The first community-wide cool pavement experiment is unfolding in the north Los Angeles neighborhood of Pacoima — and preliminary results are promising, according to the city and its partners on the project.
In July 2022, the city partnered with roofing manufacturer GAF to apply the company’s solar-reflective pavement coating to over 700,000 square feet of hard surfaces within a 10-block perimeter. That includes streets, a school playground, a basketball court and two parking lots in the neighborhood, which sits in the notoriously hot San Fernando Valley. Local nonprofits are also involved in the project, and artists covered some of the areas with colorful murals.
This summer, GAF is sharing its first eight months of data. Compared with a neighboring community without cool pavement, Pacoima saw ambient air temperatures 2 meters (about 6.5 feet) above ground that were on average 1.5 degrees F lower during sunny days and up to 3.5 degrees F cooler during a daytime extreme heat event. “The 2-meter mark was important because that’s kind of person height, and that was critically important,” said Jeff Terry, GAF’s vice president of corporate social responsibility and sustainability.
The pavement itself was 10 degrees F cooler on average on sunny days, and no negative impacts have been observed to date, GAF reported.
GAF meets with community members every three to four months, Terry said, and residents have said their tires are wearing less quickly and their shoes don’t stick to the hot road as much as they used to. Parents have told his team that they are more comfortable letting their kids play outside, and the parks and recreation department said they were able to schedule more summertime basketball leagues because they don’t have to confine players to indoor courts. Unexpectedly, the neighborhood downwind from Pacoima also experienced a slight cooling effect, Terry said.
“We’re very excited about the interim findings that we’ve had,” he noted, adding that residents of Pacoima and the neighboring reference community have asked for more cool pavement coating. “We’re just now digging significantly into the full-year data and only hope that we see improvements even upon what we’re sharing now.” The team is also working on models that could, for example, show potential impacts of scaling cool pavement to a 100-square-block area, Terry said.

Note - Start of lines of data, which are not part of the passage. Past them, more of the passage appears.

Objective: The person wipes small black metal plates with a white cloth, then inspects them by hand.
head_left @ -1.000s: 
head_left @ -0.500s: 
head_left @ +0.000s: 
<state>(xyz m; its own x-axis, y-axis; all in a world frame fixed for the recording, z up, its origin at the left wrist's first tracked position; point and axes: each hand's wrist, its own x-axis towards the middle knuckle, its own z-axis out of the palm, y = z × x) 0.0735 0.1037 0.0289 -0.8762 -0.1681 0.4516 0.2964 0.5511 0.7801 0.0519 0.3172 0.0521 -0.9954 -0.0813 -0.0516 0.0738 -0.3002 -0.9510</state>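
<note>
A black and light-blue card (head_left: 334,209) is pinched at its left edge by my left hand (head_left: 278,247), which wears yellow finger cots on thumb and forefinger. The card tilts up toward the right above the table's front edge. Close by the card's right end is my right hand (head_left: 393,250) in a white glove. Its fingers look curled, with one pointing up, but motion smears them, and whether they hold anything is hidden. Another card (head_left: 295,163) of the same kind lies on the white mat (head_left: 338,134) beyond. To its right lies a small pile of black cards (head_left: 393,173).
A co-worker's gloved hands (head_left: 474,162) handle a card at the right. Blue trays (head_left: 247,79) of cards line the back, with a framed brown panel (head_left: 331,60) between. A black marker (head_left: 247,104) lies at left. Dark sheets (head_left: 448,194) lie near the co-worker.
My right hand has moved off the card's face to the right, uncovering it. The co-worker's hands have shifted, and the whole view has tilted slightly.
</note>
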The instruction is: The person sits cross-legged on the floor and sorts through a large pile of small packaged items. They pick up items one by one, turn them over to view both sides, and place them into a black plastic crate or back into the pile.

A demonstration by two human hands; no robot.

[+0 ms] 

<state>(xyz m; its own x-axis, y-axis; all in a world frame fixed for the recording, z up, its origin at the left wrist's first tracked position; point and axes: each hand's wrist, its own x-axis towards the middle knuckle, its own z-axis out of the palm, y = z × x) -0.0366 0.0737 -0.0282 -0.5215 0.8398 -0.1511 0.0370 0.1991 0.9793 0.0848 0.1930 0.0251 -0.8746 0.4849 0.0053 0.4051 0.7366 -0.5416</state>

The Pacoima project is by no means the first to experiment with the potential of cool pavement technology to reduce urban temperatures. For example, Los Angeles is deploying cool pavement on streets elsewhere in the city, and Phoenix celebrated in June its application of cool pavement coating on 100 miles of city streets. But the Pacoima project is “a first of its kind in terms of scope,” GAF’s preliminary report says, noting that the coating was applied in the same contiguous area and data is being continuously captured. The report called the project “one of the most comprehensive studies of an urban cooling intervention to date.”
To capture the data, GAF staff regularly drive across Pacoima and the neighboring reference community in an electric golf cart “jazzed up” with scientific equipment that measures “everything from dew point, barometric pressure, to wind speed to wind direction to temperature to albedo,” Terry said. “We’ve used drones, we use satellite [data], ultimately to … incorporate many, many data points into the evaluation.” There are also two weather stations in the community that collect data, he said.
Los Angeles City Councilmember Monica Rodriguez, who represents Pacoima, said the experienced impacts of cool pavement may not be drastic, but the technology can still be a meaningful part of a comprehensive approach to addressing urban heat islands. “I think it would be false for people to be like, ‘Oh my gosh, I feel it’s 10 degrees cooler where I’m standing,’” she said. “The intensity of the heat that we have in the San Fernando Valley, I can’t tell the difference between 110 and 100. It’s hot.”
But Pacoima is a community that doesn’t have enough trees or parks, she said, and that’s not changing any time soon due to the decades it takes trees to reach maturity. “We have to throw everything at it in communities like ours,” Rodriguez said. “This is a concurrent effort to mitigate those heat impacts in communities that don’t have the tree canopies, that are working-class neighborhoods.” She added that she’d love to see cool pavement implemented in neighborhoods across the city.
The murals on the cool pavement are a crucial part of the project, she added. “I think storytelling is very important, particularly for communities of color,” Rodriguez said. “They have to be seen. They have to be recognized and represented in the neighborhoods that they live in.” She noted that it’s important for artists to know they should avoid painting the pavement with black, a color that absorbs more heat than lighter colors.
Colorful murals can also spur community interest in and awareness of the project, she said. “If you paint something, it’s no longer blacktop and [if] it has a gray coating, you’re not going to think much of it,” she said. “But when you see the artwork, you’re going to be like, ‘Well, why did they do that? What is this?’”
The team is now rolling out the second phase of the project, in which it will implement cool roof technologies across the community. A final research report is expected in early 2024.